Thursday, July 1, 2010

The Coen brothers, and movies

I once remarked to a friend that I thought the Coen brothers were getting away with something, though I didn't know what it was. Rewatching footage from the 2008 Academy Awards, in which No Country For Old Men won four Oscars and each brother personally took home three statues, it's hard to parse what they were thinking as they took the stage again and again. They appear almost ... indifferent. When they went up for Best Director, Ethan Coen said, "I don't have a lot to add to what I said earlier. Thank you." Then Joel added, "We're very thankful to all of you out there for letting us continue to play in our corner of the sandbox, so thank you very much." When they went up for Best Picture they didn't say anything, but watch their faces and the way they walk back to the mic, Oscars in hand. What do you make of that?

In recent years, the Coens have alternated between making silly, screwball movies that few seem to really like (Burn After Reading, Intolerable Cruelty) and flat-out, adjective-transcending masterpieces (Fargo, No Country For Old Men, A Serious Man). The bewildering thing is how equally effortless both kinds of movies seem to be for them.

One common factor to all their movies is their intelligence. This is beyond doubt. Look, for instance, at how the long string of murders in No Country is handled. The first, in the sheriff's office, is bloody, protracted, dirty. The next is still on-screen but tidy, a neat circle. Then only insinuations: a slowly widening pool of blood, the hosing down of a chicken truck. And finally only an exterior shot of a house, checking under the soles of boots. The Coens know that we only need to really see murder once, the first time, and that every successive instance is left more effectively to suggestion. The implementation of theory in practice is almost surgical.

I think No Country For Old Men is a perfect movie, which is not as much of a compliment as it may seem. It has such a finished polish and such total control over all its elements that it's hard to find cracks into which we can insinuate ourselves. Roger Ebert called it a miracle, and said it was as good as Fargo, and yet Fargo is listed under his Great Movies column and No Country is not. The film's perfection admits no uncertainty, no untestable depth, no confusion or naked, messy revelation. It is so good at what it does, but it's only three years later now and I think it's already been forgotten. It is so perfect and so closed that it doesn't need us.

And this is perhaps the danger of being smart in a world where smartness in movies is sadly so rare.
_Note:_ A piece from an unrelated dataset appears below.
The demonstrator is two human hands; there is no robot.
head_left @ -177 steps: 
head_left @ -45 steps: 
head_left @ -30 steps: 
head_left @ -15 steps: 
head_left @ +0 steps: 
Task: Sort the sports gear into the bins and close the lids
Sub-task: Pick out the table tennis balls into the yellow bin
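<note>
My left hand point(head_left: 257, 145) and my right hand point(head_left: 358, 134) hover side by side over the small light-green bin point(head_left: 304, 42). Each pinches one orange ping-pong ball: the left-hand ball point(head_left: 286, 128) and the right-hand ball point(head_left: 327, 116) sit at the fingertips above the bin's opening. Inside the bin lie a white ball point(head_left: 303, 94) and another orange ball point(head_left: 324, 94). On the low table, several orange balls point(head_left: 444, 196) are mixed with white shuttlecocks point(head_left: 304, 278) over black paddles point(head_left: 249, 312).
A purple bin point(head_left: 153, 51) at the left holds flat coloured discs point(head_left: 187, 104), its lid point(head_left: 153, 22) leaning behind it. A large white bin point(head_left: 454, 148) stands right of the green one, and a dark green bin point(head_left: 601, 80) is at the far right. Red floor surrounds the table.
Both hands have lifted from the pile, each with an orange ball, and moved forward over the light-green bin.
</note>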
People debated endlessly about the ending of No Country, just as many are now debating about A Serious Man. These movies engage us intellectually, as movies should. They don't make things easy for us, they don't explain everything; they are economical. All of this is good. But I wonder: is our enthusiasm for a filmmaking duo that is consistently intelligent, that is audacious and original, that seems to exist outside the film Establishment even as it is showered with golden trophies from it, is this enthusiasm (which is understandable and, like, it's good to feel enthusiasm for intelligence in mainstream movies for once) obscuring a lack of something at the heart of the Coens' screwball comedies and serious masterpieces both? A lack, perhaps, of what Armond White called the "humane." A lack of the feeling of struggle behind the creation of these movies; we might even say a lack of risk.
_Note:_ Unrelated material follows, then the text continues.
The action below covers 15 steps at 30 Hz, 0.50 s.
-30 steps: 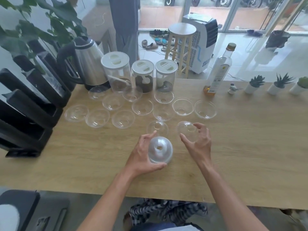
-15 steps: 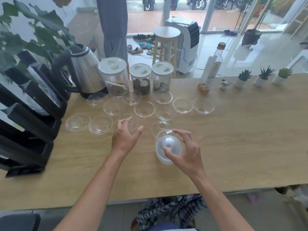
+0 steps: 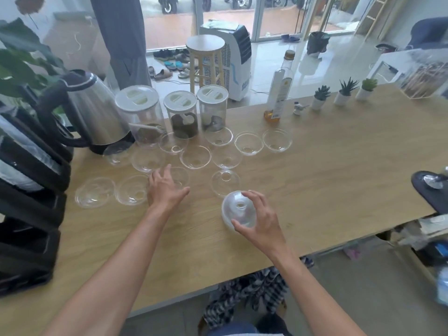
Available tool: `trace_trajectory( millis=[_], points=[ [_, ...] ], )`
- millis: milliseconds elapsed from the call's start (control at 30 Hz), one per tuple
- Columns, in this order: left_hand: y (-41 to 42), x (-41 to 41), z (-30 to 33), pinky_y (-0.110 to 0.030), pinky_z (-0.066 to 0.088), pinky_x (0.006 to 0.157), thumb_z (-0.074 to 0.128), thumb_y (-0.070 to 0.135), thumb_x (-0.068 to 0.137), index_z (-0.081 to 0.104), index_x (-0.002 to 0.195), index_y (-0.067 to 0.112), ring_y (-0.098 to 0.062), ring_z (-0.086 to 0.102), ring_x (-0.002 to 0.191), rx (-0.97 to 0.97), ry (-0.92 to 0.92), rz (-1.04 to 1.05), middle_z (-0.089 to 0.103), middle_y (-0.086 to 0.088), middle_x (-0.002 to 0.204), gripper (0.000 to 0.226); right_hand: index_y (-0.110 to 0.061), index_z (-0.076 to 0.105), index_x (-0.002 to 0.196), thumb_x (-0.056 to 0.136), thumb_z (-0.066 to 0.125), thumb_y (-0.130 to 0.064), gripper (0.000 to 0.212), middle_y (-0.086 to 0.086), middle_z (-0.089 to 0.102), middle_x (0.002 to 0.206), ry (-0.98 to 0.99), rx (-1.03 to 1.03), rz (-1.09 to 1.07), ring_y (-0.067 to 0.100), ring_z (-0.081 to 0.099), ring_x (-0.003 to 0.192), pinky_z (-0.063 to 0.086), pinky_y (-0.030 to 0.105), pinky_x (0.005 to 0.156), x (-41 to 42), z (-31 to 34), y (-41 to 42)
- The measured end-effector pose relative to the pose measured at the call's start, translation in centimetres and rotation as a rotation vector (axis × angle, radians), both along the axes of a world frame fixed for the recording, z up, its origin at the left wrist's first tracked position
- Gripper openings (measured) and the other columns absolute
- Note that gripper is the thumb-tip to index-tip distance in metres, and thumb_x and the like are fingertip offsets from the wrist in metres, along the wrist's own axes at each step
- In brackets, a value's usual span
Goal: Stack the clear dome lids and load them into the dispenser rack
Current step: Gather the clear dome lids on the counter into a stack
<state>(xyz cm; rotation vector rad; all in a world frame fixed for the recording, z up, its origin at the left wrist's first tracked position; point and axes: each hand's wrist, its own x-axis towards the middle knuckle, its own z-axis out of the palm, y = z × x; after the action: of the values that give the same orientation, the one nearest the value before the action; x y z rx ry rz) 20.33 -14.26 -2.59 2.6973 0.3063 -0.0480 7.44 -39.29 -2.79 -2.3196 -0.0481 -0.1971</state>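
Several clear dome lids lie upturned in rows on the wooden table (image 3: pixel 339 170). My right hand (image 3: pixel 258 218) grips a small stack of dome lids (image 3: pixel 236 209), dome side up, near the table's middle. My left hand (image 3: pixel 164 189) reaches forward with fingers spread over a single upturned lid (image 3: pixel 180 177); whether the fingers touch it is unclear. Another lone lid (image 3: pixel 225 181) lies just behind the stack. The black dispenser rack (image 3: pixel 29 214) stands at the table's left end, with some lids in an upper slot.
A steel kettle (image 3: pixel 94 112) and three lidded jars (image 3: pixel 180 113) stand behind the lids. An oil bottle (image 3: pixel 278 90) and small potted plants (image 3: pixel 344 90) line the far edge. A dark object (image 3: pixel 431 187) sits at the right edge.
My left hand let go of the stack and moved left and forward over a single lid. My right hand added its lid and now holds the stack alone.
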Motion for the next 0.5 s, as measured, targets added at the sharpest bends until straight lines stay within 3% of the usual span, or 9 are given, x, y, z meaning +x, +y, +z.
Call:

Joel and Ethan Coen are currently contemplating or involved in a number of projects, which include a remake of a 1969 western, a movie called Hail Caesar which stars "George Clooney as a matinee idol making a biblical epic," an adaptation of The Yiddish Policeman's Union, another comedy with George Clooney, and a Cold War comedy called 62 Skidoo. I'm trying not to be pessimistic, but these all seem to be vehicles that play to the Coens' already recognized strengths: intelligence, irony, mischievousness, virtuosity - and emotional distance.

It is not my place to tell the Coens what to do. They can do whatever they like. I wonder what they think when people say of A Serious Man that it is "the Coen brothers' most personal film," or that it is autobiographical, or about their childhood. To me, it doesn't play like a personal film, or a film about experience. It's an intellectual treatment of those experiences and the questions they raise, but it is not the thing itself. Somewhere underneath A Serious Man is another film waiting to be made, and the Coens, those brilliant roguish boys, owe it to us and to themselves to find it.

Update: I just came across Anthony Lane's review of No Country in the New Yorker, here. He says much the same, and then some. It's very good.

Wednesday, June 16, 2010

Wielding a movie, breaking bones

Steven Soderbergh’s Bubble is both an “experience” and an “experiment,” according to the DVD case. The cover is a picture of eight severed doll heads, all bald and smiling in a terrifying way. Someone unfamiliar with the plot (as I was) might reasonably guess the genre to be sci-fi or surrealist horror. Soderbergh, after all, made movies such as Solaris and Schizopolis, so it’s difficult to know what to expect. It is with foreboding that I inserted the disc into my laptop.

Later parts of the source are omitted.